The EXPO 4 Osaka Kansai Expo will open on April 13th and run until October 10th. Among them, there is a notable private pavilion called "BLUE OCEAN DOME" The theme is "Revival of the Ocean."This pavilion aims to teach the concept of environmental protection, with the aim of promoting the sustainable use of marine resources and protecting the marine ecosystem.
The exhibitor of this pavilion and honorary director is Saraya Yusuke, president and CEO of Saraya Co., Ltd. In the first half of the session, he spoke about his thoughts on exhibiting at the pavilion and how the company is addressing environmental and social issues. Hanaoka from Seafood Legacy, who visited the site, will continue to talk to him. (Part 1Read more
Hanaoka:In the first part, it was pointed out that few people are aware of marine pollution caused by plastic, and the current situation on Tsushima, where the problem is particularly severe.
Saraie:Yes. In order to let such people know about the current situation, Blue Ocean Dome "Tsushima Week" was held from June 6th to 16nd, and various events were held in cooperation with the United States and South Korea.

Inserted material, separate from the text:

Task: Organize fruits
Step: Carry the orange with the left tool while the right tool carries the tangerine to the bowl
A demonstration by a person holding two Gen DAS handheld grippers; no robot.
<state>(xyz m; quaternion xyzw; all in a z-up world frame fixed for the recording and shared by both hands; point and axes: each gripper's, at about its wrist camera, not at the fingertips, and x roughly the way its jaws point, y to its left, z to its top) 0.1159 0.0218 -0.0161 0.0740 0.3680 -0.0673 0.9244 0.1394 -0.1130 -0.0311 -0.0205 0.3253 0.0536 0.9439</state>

Tsushima is currently farming tuna, and in addition to large companies like Nissui, local fishing cooperatives are also starting to farm tuna. This has created a motivation within the local community to not only catch fish but also raise them. This is our desire to protect the environment of Tsushima from trash.
Hanaoka:Ideally, large companies would take action to start a movement, followed by local communities starting sustainable initiatives, and Tsushima is a model for this.In addition to Tsushima Week, events are held almost every week.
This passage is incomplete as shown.